WORK TO BE COMPLETED:
Gather, from the listing beneath this task, every line holding the string "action".
'''
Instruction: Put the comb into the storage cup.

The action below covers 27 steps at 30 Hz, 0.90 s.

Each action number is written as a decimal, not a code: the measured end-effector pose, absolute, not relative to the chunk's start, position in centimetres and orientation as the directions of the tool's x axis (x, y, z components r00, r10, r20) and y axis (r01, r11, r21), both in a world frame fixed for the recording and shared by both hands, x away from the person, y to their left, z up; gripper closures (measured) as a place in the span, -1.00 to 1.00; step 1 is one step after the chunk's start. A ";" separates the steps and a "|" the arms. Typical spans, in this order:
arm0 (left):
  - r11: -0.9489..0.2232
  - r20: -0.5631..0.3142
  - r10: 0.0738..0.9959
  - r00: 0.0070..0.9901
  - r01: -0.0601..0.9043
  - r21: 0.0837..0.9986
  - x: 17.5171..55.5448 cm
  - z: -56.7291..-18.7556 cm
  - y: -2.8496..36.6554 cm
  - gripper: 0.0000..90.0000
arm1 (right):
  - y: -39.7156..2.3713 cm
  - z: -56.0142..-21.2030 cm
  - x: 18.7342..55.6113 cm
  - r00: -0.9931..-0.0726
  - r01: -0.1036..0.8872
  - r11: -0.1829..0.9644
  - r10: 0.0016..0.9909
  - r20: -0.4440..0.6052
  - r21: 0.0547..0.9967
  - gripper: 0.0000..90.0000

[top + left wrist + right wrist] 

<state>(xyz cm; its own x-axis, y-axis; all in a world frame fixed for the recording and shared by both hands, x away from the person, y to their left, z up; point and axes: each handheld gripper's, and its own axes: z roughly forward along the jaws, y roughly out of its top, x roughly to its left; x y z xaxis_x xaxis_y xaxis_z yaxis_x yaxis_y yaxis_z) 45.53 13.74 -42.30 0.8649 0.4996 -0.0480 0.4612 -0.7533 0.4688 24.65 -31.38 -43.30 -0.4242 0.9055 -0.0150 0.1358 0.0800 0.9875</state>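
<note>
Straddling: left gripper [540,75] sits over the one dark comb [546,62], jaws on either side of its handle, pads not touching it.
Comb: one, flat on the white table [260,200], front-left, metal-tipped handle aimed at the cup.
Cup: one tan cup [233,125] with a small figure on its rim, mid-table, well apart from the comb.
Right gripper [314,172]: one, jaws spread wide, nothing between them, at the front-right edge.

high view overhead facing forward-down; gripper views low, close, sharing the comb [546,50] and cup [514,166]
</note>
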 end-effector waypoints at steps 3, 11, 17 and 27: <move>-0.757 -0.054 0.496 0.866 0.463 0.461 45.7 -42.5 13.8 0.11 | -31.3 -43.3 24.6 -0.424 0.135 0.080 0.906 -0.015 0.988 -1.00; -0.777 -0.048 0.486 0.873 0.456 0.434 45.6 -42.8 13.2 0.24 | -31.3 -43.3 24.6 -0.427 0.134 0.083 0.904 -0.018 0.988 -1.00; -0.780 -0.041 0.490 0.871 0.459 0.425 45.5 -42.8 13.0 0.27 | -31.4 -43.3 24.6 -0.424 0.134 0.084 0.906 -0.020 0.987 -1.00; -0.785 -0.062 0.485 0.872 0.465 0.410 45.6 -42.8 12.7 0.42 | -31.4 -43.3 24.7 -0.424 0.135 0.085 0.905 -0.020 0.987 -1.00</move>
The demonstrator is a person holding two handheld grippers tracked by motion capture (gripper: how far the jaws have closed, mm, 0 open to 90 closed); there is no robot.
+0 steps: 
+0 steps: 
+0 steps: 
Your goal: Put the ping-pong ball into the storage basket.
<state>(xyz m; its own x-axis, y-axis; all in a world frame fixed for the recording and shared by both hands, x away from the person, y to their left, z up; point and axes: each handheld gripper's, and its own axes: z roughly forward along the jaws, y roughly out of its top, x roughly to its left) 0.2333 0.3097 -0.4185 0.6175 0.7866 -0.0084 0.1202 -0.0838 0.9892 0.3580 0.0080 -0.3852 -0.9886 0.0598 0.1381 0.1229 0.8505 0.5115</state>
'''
TASK ANSWER:
The action below covers 27 steps at 30 Hz, 0.90 s.
Each action number is written as a decimal, not a code: the measured end-effector pose, absolute, not relative to the chunk's start, position in centimetres and orientation as the directions of the tool's x axis (x, y, z components r00, r10, r20) and y axis (r01, r11, r21), both in a world frame fixed for the recording and shared by both hands, x away from the person, y to their left, z up; gripper closures (measured) as a place in the span, -1.00 to 1.00; step 1 is one step after the chunk's start. A ";" separates the steps and a "|" the arms. Typical spans, in this order:

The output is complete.